With all my new clients I start with a functional movement assessment to figure out if the athlete has any asymmetries. If I find any weak points, I will plan and integrate corrective exercise into their program to improve their mobility, static stability and then dynamic stability. Mobility is always addressed first because adequate stability cannot be present with reduced mobility.

Only once movement quality is good enough I start implementing strength training under increasing loads (progression). After sufficient strength and core stability has been achieved and only then do I start introducing higher level plyometrics and rotational power movements into the athletes program. Remember they get rotational power and plyometric work in their skills practice and matches so careful consideration needs to be placed on when and how you implement this stuff into their program.

Exercise Selection:

If you are training an athlete or group of players it is crucial that you choose exercises that will allow you to evaluate their movement quality with every repetition that they do. You need to also take into consideration what training age you or your athlete is (i.e. how long they have been in the sport and how much strength and conditioning they have done previously)

There are a few more things to consider. Where exactly are you in your calendar? Are you starting your pre season preparation or are you in season? Obviously in season and off season will have an effect on how much work you do off the field. If we are talking about youth athletes, they invariably play other sports so be mindful of the amount of work they are doing there too! Programming all of this stuff is the tricky part as there is NEVER a one size fits ALL program.

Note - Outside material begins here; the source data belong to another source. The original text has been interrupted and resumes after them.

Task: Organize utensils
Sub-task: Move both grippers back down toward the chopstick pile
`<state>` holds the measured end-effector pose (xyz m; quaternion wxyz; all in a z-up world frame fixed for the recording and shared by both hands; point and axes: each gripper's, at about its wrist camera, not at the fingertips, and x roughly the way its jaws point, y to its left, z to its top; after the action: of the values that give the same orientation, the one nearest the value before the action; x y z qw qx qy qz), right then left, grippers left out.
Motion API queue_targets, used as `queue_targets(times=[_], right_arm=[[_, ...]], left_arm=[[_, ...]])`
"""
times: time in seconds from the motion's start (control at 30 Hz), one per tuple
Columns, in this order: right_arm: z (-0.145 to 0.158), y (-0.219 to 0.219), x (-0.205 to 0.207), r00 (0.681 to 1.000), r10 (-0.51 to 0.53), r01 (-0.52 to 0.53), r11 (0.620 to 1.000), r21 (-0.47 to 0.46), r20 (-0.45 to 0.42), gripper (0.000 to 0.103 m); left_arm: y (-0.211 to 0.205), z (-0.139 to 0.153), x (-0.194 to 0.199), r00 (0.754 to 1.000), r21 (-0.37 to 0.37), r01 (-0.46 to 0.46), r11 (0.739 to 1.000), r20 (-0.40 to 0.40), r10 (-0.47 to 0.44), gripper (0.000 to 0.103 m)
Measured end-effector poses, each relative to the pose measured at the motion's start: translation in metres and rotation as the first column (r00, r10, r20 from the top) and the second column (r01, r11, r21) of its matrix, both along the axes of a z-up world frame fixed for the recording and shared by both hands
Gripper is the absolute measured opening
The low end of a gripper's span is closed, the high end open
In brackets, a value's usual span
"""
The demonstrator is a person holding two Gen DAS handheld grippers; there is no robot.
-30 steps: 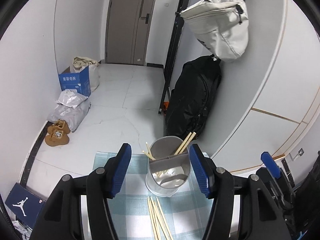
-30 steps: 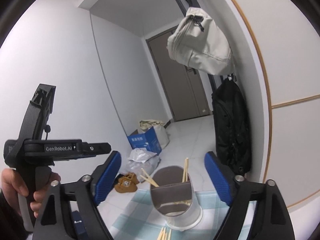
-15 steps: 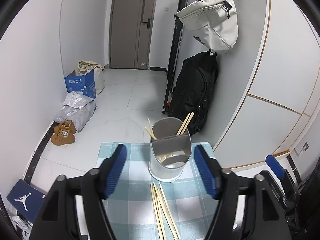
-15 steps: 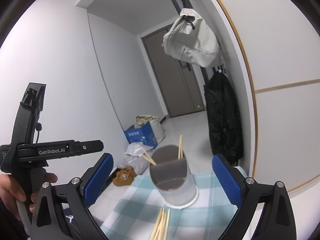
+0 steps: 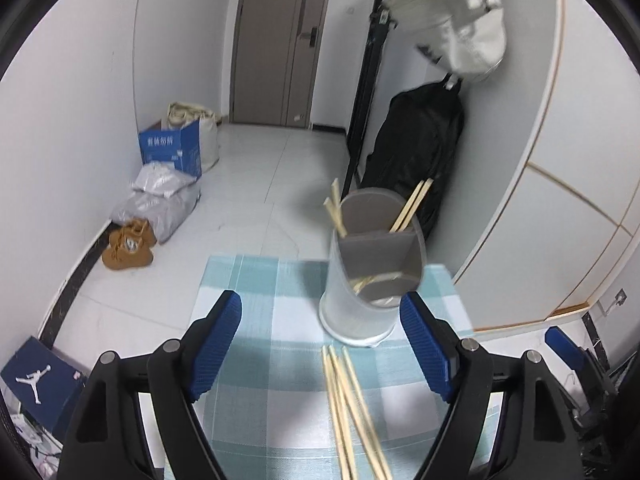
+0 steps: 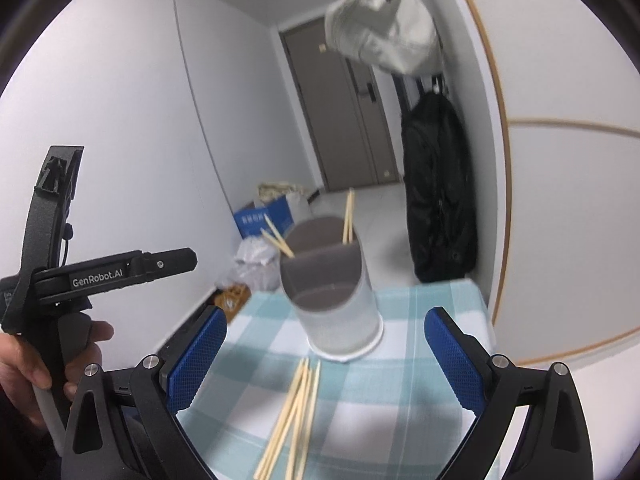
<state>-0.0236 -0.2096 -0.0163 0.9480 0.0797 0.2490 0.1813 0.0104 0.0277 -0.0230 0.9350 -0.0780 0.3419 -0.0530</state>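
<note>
A grey divided utensil holder (image 5: 372, 276) stands on the far part of a blue-checked cloth (image 5: 256, 344); it also shows in the right wrist view (image 6: 332, 292). A few wooden chopsticks (image 5: 340, 216) stick out of it. Several loose chopsticks (image 5: 352, 404) lie on the cloth in front of it, also in the right wrist view (image 6: 296, 408). My left gripper (image 5: 320, 344) is open and empty, behind and above the loose chopsticks. My right gripper (image 6: 324, 356) is open and empty above them. The left gripper's body (image 6: 100, 272) shows at the right view's left.
The table's far edge drops to a white tiled floor with brown shoes (image 5: 128, 244), grey bags (image 5: 160, 204) and a blue box (image 5: 172, 148). A black backpack (image 5: 416, 156) and a white bag (image 5: 456, 28) hang on the right wall.
Both grippers have pulled back and up from the holder, so the loose chopsticks now lie between the fingers. Both stay open.
</note>
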Motion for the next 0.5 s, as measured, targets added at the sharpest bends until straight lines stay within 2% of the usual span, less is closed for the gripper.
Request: queue_targets(times=[0.1,0.2,0.33,0.43,0.5], right_arm=[[-0.016,0.002,0.011,0.997,0.005,-0.005,1.0,-0.005,-0.078,0.098],[-0.029,0.005,0.019,0.99,0.016,-0.017,1.0,-0.009,-0.142,0.09],[-0.049,0.015,0.032,0.971,0.039,-0.048,0.998,-0.034,-0.236,0.072],[-0.066,0.029,0.04,0.953,0.053,-0.081,0.993,-0.082,-0.297,0.068],[-0.076,0.039,0.044,0.941,0.062,-0.104,0.988,-0.111,-0.332,0.061]], left_arm=[[0.007,-0.022,0.01,0.999,-0.019,-0.008,1.0,-0.037,0.008,0.078],[0.016,-0.043,0.02,0.996,-0.053,-0.018,0.998,-0.084,0.014,0.078],[0.027,-0.068,0.031,0.989,-0.047,-0.042,0.998,-0.141,0.035,0.078],[0.032,-0.077,0.041,0.981,-0.053,-0.045,0.998,-0.192,0.034,0.078],[0.036,-0.081,0.043,0.979,-0.038,-0.061,0.997,-0.199,0.052,0.078]])
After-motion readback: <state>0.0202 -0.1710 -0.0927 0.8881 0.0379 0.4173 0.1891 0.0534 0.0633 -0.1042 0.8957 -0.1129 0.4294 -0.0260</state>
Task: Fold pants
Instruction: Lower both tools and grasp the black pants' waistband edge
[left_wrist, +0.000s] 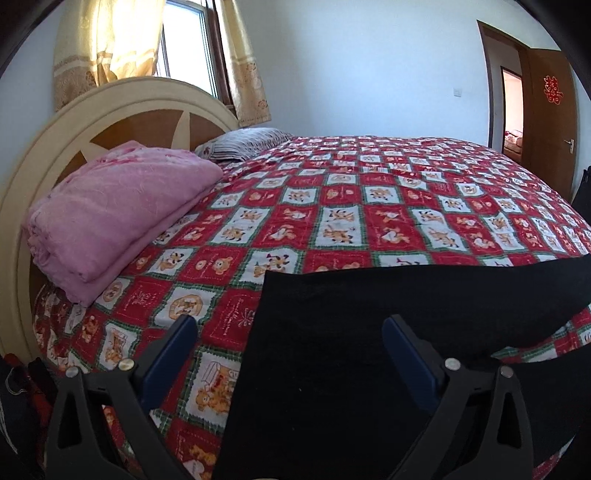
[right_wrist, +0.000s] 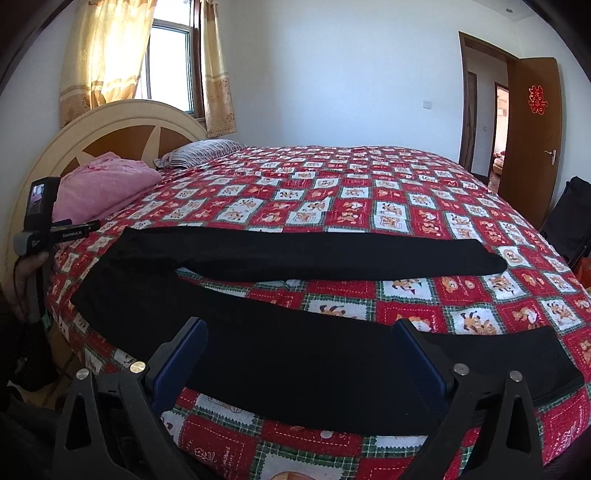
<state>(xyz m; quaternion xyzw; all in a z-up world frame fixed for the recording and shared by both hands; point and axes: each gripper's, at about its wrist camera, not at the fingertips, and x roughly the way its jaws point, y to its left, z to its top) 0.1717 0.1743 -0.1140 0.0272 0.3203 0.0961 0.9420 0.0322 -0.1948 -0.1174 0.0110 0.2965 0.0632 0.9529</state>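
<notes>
Black pants (right_wrist: 280, 354) lie flat on the red patchwork bedspread (right_wrist: 369, 206), waist to the left, the two legs spread apart toward the right. My right gripper (right_wrist: 301, 332) hangs open over the near leg, its blue pads (right_wrist: 177, 365) wide apart with nothing pinched between them. In the left wrist view the waist end of the pants (left_wrist: 369, 350) fills the lower right. My left gripper (left_wrist: 290, 332) is open above its left edge, one finger over the bedspread (left_wrist: 332, 206) and one over the cloth. The right wrist view shows the left gripper (right_wrist: 83, 226) held in a hand beside the waist.
A folded pink blanket (left_wrist: 118, 206) and a striped pillow (left_wrist: 243, 142) lie by the cream headboard (left_wrist: 44, 155). A curtained window is behind it. A brown door (right_wrist: 532, 129) stands open at the far right, with a black chair (right_wrist: 569, 221) by the bed's right edge.
</notes>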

Below I have included a basic program design outline for athletes . This is also applicable to other ground based rotational sports. How this is implemented needs careful consideration. Remember there are skills sessions , so timing of when you do your work is critical to injury prevention and enhancing your performance in each training session. This takes careful planning and often readjusting. Remember no program is perfect, no athlete is perfect, and no coach is perfect. Do the work, evaluate what you have done and always look to improve the way you coach!

Workout Design

Try to do your work in this order

  • Soft Tissue Work- Foam Rolling and other Self Myofascial release techniques
  • Static Stretches
  • Movement Preparation – Mobility and Activation, Dynamic Warm Up
  • Speed – Linear, Lateral and Multi-directional speed
  • Plyometrics and Power Training
  • Strength Training
  • Conditioning
  • Recovery- Nutrition, Soft Tissue work etc.